Jesse Anderson: Since you and I are both in the streaming world, I think one of the biggest changes that we've seen is with Kafka, with Pub/Sub, distributed Pub/Sub systems, where I think it enables an ability to change and add systems significantly better than other ways, where if you want to add that, like we were just talking about, that particular database for a specific use case, if that data's already in your Pub/Sub system, adding that efficiently can be either trivial or very straightforward. And so I would say the biggest thing that I think people who are further on in that journey, using those Pub/Subs will enable you to change easier.

Martin Kleppmann: In particular, you can then compose and extend the system. So if you currently have a single consumer for a stream and some other application comes along and they also want to maybe take another view onto that data, that's fine, just add another consumer. It's cheap in a Pub/Sub system like Kafka. And so I feel that having that common infrastructure of the streaming system allows you then to do more experiments with having multiple consumers potentially if you want to migrate from one consumer to another. For example, you could run both consumers side by side for an amount of time, check the consistency across the two systems, and then eventually decide to switch over from the old one to the new one. Streaming systems allow that so much better than, for example, systems based on, like, doing calls to individual services. So I feel like, as you said, the streaming can help with making change easier there.

Embracing Change and Timeless Principles in Startups

Jesse Anderson:  I would agree. So you mentioned something interesting, and that's a question I get a lot, and that is startups. Startups are usually under-resourced on several different levels, both people, time, and technology. What advice would you give a startup right now to deal with? You mentioned relational databases. What other suggestions would you give them?

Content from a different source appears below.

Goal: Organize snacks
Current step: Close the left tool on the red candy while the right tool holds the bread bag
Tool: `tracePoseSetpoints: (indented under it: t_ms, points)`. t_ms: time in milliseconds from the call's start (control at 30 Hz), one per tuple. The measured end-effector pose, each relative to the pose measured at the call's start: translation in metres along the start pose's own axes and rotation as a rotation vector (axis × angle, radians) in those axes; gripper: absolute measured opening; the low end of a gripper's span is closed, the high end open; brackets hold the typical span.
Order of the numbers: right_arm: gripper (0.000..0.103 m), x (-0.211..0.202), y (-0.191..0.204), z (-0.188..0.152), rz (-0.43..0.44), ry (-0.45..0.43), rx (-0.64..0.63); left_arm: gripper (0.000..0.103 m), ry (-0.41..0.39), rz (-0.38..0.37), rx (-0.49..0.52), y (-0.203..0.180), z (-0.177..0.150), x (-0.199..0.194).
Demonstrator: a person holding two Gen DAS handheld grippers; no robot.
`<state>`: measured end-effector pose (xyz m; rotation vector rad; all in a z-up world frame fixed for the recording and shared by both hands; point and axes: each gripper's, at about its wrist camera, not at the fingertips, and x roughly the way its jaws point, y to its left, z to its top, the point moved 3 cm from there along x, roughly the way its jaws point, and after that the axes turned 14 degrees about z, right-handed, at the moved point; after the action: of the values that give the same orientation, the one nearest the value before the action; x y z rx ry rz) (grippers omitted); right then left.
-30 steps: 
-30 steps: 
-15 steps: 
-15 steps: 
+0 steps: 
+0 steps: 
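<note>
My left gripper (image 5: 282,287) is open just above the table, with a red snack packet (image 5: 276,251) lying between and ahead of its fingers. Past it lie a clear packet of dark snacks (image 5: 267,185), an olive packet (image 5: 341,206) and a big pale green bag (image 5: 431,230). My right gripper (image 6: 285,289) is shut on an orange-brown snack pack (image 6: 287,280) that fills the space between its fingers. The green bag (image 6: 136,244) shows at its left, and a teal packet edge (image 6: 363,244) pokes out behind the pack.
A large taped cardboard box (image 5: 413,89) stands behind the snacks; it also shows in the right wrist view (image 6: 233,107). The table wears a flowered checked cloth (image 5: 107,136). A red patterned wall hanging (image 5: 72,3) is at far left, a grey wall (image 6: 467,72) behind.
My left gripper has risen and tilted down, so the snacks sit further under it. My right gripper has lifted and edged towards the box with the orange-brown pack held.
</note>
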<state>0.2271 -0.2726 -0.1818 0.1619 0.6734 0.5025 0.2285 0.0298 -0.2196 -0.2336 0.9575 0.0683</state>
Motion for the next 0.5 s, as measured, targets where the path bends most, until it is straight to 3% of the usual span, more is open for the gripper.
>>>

Martin Kleppmann: I think something like streaming can be useful to put in at an early stage if you need some sort of, like, real-time updates, because, yes, in principle, you can build evented systems on top of a relational database, but you're kind of going against the grain because, like, there's usually not a good way of subscribing to new changes, for example. And so a system like Kafka, even though, it is engineered for sort of large scale, and if you're an early stage startup, you won't have that scale, you won't have that need. But it feels to me like such a fundamental building block that you can build into your system. So if you have that event stream, then it can be something that enables all sorts of experiments further down the line. And so that might be one piece of infrastructure that is worth putting in at an early stage. But otherwise, I think my best recommendation would be to just keep it as simple as possible, and the fewer lines of code, the better, essentially.

Jesse Anderson: I think that's very similar to the opinions or suggestions I give remember that these distributed systems are pretty complex. So if you take a complex over-engineered system that you've already created, not knowing what the future's going to be, you're gonna create an even more complex, over-engineered system that nobody can deal with and nobody can use.

Martin Kleppmann: It might not have solved the needs of what you discover two years down the line.

Jesse Anderson: Exactly. So try to keep things as simple as possible. Complexity is your enemy on so many different levels. Don't go too far. Keep your optionality with you.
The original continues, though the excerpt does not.